- Footage of the shootout between Davis and officer Hildenstab. Davis is positioned behind the rear bumper of his sedan, aiming at Hildenstab.
- Location: Madison County, Montana, U.S.
- Date: June 14, 2003; 23 years ago (UTC−07:00)
- Target: Bystanders outside a bar in Ennis, responding law enforcement officers
- Attack type: Mass shooting; shootout;
- Weapon: .45 caliber M1911 semi-automatic pistol
- Deaths: 1 (Jamie Roberts)
- Injured: 10 (8 by gunfire, including the perpetrator)
- Perpetrator: George Harold Davis

= 2003 Ennis shooting =

Mass shooting in Montana, U.S.

The 2003 Ennis shooting was a mass shooting that occurred on June 14, 2003, when 44-year-old George Harold Davis opened fire on a group of people outside a bar in downtown Ennis, in Madison County, Montana, then engaged police officers in a high-speed chase and shootout. Davis killed one man and injured six other bystanders at the bar. He was then chased by a sheriff's deputy and highway patrol officer. The chase terminated on the Idaho/Montana state border. Davis was arrested and sentenced to eleven life terms, the longest prison sentence in Montana state history. The chase and shootout were captured on dashboard cameras installed within the two pursuing patrol vehicles.

==Events==
===Mass shooting===
In the early hours of the morning, around 2 a.m., on Saturday, June 14, 2003, 44-year-old George Harold Davis drank alone at the Silver Dollar Saloon bar, on Main Street in Ennis, Madison County, Montana. After buying multiple alcoholic beverages and getting heavily intoxicated, Davis got more and more frustrated and was unable to pay for the drinks. Another patron, Michael Carroll, paid Davis' tab, hoping he would leave.
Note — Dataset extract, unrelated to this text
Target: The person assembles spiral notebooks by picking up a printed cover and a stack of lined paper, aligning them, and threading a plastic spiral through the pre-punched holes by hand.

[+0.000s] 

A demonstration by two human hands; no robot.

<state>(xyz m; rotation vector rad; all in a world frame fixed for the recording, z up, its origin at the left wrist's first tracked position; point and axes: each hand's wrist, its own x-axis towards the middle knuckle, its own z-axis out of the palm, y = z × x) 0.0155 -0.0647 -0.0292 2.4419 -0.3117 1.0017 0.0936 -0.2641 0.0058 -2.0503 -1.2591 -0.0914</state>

Davis left the bar and walked over to his car, a gold Ford Taurus, which was parked just outside. He retrieved a .45 semi-automatic pistol from the vehicle and then opened fire on people outside the bar. He seriously injured six people (including Carroll) and fatally shot 27-year-old Jamie Roberts. After the shooting, Davis fled the scene in his car and drove for nearly 200 miles toward Ravalli County, Montana.

===Police chase and shootout===
At around 8 a.m. Ravalli County Sheriff Deputy Bernie Allestad spotted Davis speeding on U.S. Highway 93. Allestad pulled over Davis, who immediately leaped out of his vehicle and opened fire on Allestad. Allestad returned fire but was shot in the shoulder and became badly wounded. Davis was also hit in the abdomen during the brief shootout, but he managed to escape and speed away.

Davis entered Missoula County, Montana, where he encountered Missoula County sheriff deputy David Conway and tried to run him off the road in a head-on collision. Conway dodged avoided colliding with Davis and pursued him. Montana Highway Patrol officer Jason Hildenstab also joined in the pursuit. Hildenstab took the lead and chased after Davis at speeds of 100 miles an hour. Davis drove towards the Idaho border in an attempt to lose the police. Hildenstab had not had time to fill up with gas for the day when he was called to respond.

As Hildenstab approached Davis' car to potentially ram him, Davis slammed on his brakes and Hildenstab rear-ended the vehicle. Davis spun his vehicle around, exited his car, crouched behind his rear bumper and opened fire on Hildenstab with his .45 semi-automatic pistol. Hildenstab returned fire from the rear of his patrol vehicle. Conway then arrived and opened fire with a 12-gauge shotgun. Upon Conway's arrival, Davis fled the scene. Hildenstab's patrol vehicle became disabled and began releasing smoke, as it had been badly shot up by Davis during the shootout. Hildenstab abandoned his wrecked car and both he and Conway chased after Davis in Conway's patrol vehicle. Conway and Hildenstab pursued Davis westbound along U.S. Highway 12 towards the Idaho border. U.S. Army veteran and 25-year veteran Idaho state trooper Stan Wiggins Sr., who was accompanied by a game warden, was then informed by Conway to set up spike strips on the highway to stop Davis from escaping. Wiggins carried out the instruction and Davis drove directly over the spike strips. His vehicle came to a stop and Davis opened the door of his car. As he did, Conway accelerated his patrol vehicle towards Davis. Davis opened fire at the patrol vehicle as it approached him. Conway charged his vehicle at Davis at 60 miles an hour and rammed into the side of the car. Davis was injured and dropped his handgun during the collision and Hildenstab broke his leg. Both Conway and Hildenstab survived, as did Davis. Davis was arrested by Conway, Wiggins and the game warden, who rushed over to his car after the crash. Davis was too badly injured to resist arrest. When he was in custody, he casually asked Conway, "Did you guys have fun?", referring to the chase and gunfight. Conway replied, "Was it fun to you?" and Davis just said it was "a rush." As he was led to the police car, he said that he wished the officers had killed him in the crash.

==Victims==
Jamie L. Roberts, a 27-year-old construction worker of Ennis, was the only fatality of Davis's shooting spree.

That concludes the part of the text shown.